In the listing below, how many lines contain the string "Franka"? Answer with the number only.

────────────────────────────────────────

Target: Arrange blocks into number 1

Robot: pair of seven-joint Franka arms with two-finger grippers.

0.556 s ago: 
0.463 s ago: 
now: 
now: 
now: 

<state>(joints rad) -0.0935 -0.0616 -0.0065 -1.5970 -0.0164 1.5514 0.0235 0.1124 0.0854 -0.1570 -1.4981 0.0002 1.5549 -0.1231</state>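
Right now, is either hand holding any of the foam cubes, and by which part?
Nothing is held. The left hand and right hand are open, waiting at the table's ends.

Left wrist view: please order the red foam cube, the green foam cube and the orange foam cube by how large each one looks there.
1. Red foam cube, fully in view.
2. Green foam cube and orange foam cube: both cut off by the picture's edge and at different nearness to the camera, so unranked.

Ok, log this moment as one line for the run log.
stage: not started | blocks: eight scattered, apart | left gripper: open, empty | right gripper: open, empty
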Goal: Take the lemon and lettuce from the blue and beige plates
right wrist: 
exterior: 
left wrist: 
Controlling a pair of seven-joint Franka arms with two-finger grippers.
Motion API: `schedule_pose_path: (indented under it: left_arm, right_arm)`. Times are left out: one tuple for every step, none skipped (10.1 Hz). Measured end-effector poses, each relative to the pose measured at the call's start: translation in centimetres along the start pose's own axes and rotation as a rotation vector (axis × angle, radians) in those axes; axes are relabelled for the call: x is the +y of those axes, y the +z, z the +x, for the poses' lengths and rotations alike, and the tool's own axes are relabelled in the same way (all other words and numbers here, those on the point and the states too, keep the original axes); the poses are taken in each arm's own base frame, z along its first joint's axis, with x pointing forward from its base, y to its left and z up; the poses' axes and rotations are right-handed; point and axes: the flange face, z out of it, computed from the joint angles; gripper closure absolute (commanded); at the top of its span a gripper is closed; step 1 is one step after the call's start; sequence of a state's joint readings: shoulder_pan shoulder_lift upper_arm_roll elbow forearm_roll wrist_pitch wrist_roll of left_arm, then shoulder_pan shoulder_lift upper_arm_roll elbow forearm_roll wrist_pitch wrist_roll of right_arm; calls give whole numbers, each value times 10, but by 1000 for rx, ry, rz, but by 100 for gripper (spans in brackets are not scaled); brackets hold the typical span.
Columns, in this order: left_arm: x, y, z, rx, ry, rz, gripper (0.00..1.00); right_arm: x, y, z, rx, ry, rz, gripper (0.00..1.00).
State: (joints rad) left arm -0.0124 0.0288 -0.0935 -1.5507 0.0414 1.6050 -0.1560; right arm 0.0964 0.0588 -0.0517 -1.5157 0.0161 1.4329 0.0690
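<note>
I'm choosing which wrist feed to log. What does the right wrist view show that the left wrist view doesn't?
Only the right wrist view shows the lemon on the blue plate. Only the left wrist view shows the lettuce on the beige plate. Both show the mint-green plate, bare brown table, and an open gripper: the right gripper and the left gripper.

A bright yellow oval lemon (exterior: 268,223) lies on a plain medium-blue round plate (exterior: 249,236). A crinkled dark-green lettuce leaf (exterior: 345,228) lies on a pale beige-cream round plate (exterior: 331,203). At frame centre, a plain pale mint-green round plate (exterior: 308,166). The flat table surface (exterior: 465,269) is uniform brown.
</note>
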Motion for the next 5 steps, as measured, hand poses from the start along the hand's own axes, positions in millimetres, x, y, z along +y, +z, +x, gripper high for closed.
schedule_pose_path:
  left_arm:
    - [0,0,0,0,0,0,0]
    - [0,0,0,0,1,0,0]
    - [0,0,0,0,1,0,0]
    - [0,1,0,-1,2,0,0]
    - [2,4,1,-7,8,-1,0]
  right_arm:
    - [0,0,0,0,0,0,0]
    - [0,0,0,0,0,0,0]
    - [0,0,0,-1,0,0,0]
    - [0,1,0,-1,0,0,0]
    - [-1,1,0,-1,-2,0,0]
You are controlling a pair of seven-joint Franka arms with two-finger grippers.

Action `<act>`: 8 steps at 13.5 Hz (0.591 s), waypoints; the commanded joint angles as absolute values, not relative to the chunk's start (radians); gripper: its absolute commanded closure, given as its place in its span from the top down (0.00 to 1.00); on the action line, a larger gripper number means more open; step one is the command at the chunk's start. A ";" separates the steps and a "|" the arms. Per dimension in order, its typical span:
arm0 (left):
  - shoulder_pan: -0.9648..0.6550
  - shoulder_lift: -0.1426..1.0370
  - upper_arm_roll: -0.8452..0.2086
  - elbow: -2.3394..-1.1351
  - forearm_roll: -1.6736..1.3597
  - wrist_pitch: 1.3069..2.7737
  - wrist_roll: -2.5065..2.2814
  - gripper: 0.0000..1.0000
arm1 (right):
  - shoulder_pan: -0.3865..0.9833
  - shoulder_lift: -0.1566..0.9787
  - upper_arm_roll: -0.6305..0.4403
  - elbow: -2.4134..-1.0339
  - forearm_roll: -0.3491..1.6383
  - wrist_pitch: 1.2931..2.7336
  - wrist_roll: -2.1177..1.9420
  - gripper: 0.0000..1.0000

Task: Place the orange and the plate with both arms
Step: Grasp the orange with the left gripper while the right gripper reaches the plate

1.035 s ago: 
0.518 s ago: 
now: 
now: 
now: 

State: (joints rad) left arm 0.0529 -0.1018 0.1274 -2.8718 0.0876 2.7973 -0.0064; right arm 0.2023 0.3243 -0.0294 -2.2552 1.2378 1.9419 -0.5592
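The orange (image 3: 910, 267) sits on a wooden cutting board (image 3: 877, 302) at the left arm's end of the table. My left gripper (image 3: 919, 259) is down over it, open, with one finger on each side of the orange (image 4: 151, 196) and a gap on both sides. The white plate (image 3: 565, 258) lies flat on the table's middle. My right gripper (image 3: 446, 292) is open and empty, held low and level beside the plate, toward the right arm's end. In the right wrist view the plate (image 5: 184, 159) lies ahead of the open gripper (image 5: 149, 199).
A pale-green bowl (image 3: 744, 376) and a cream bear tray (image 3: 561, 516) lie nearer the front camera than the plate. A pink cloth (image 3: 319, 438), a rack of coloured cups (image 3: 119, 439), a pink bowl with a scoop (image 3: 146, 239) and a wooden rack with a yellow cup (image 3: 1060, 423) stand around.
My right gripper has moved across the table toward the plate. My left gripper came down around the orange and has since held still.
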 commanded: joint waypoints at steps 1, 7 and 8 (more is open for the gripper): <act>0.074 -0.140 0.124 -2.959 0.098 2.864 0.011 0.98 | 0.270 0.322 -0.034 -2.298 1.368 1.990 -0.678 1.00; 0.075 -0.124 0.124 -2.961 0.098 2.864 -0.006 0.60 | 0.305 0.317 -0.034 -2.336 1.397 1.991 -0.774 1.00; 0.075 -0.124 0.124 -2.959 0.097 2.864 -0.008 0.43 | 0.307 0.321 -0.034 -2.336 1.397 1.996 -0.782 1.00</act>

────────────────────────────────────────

* **Response area**: 3